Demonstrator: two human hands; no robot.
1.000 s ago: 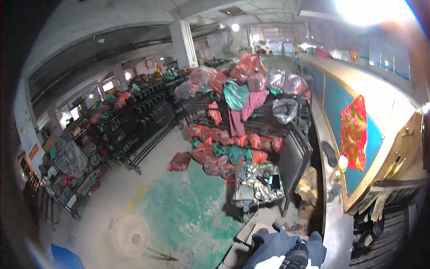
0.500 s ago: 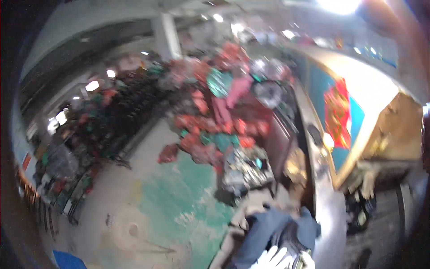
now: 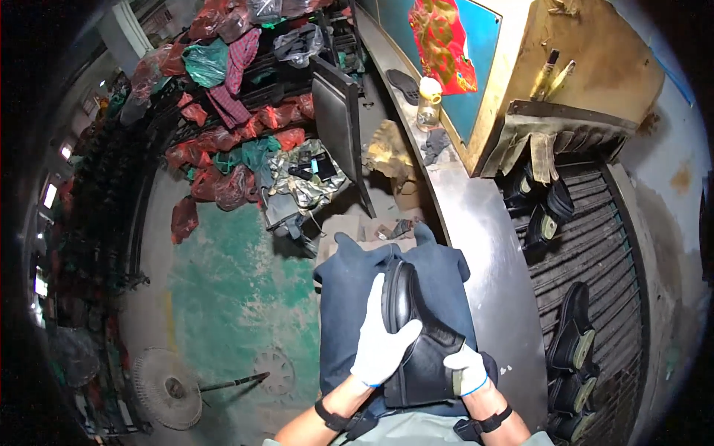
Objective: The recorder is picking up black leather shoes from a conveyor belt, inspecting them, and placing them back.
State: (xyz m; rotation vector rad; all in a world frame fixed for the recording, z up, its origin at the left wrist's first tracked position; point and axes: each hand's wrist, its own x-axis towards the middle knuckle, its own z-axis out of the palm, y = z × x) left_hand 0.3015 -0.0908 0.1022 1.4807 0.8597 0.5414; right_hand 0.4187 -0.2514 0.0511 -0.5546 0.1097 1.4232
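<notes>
A black leather ankle boot [image 3: 420,349] lies on its side over my lap, its toe pointing away from me and its sole to the left. My left hand [image 3: 383,338], in a white glove, is closed around the sole side, with its thumb across the upper. Also white-gloved, my right hand [image 3: 466,369] pinches the boot's collar at the opening, where a pale lining shows. Under the boot is dark blue cloth [image 3: 349,297] covering my legs.
A metal ledge [image 3: 491,260] runs along my right. Beyond it, several black boots [image 3: 571,327] lie on a slatted conveyor [image 3: 595,245] beneath a machine opening with hanging flaps [image 3: 543,152]. A standing fan [image 3: 171,386] is at lower left. Bagged items [image 3: 223,186] fill racks ahead.
My view has swung right and down, and the blur is gone. The boot and both hands, at the lower edge before, now show fully in the lower middle.
</notes>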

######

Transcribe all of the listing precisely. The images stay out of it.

Demonstrator: two human hands; no robot.
1.000 s ago: 
0.500 s ago: 
now: 
Objective: The recorder is picking up black leather shoes from a conveyor belt, inspecting them, and placing them back.
State: (xyz m; rotation vector rad; all in a world frame fixed for the recording, z up, its origin at the left wrist's first tracked position; point and axes: each hand's wrist, its own x-axis towards the middle knuckle, its own z-axis out of the palm, y = z × x) left_hand 0.3015 -0.0908 0.1022 1.4807 0.8597 0.5414; right_hand 0.4187 -0.2514 0.0511 -0.5546 0.1097 1.4232
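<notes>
A black leather ankle boot [image 3: 420,349] lies on its side over my lap, its toe pointing away from me and its sole to the left. My left hand [image 3: 383,338], in a white glove, is closed around the sole side, with its thumb across the upper. Also white-gloved, my right hand [image 3: 466,369] pinches the boot's collar at the opening, where a pale lining shows. Under the boot is dark blue cloth [image 3: 349,297] covering my legs.
A metal ledge [image 3: 491,260] runs along my right. Beyond it, several black boots [image 3: 571,327] lie on a slatted conveyor [image 3: 595,245] beneath a machine opening with hanging flaps [image 3: 543,152]. A standing fan [image 3: 171,386] is at lower left. Bagged items [image 3: 223,186] fill racks ahead.
My view has swung right and down, and the blur is gone. The boot and both hands, at the lower edge before, now show fully in the lower middle.
</notes>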

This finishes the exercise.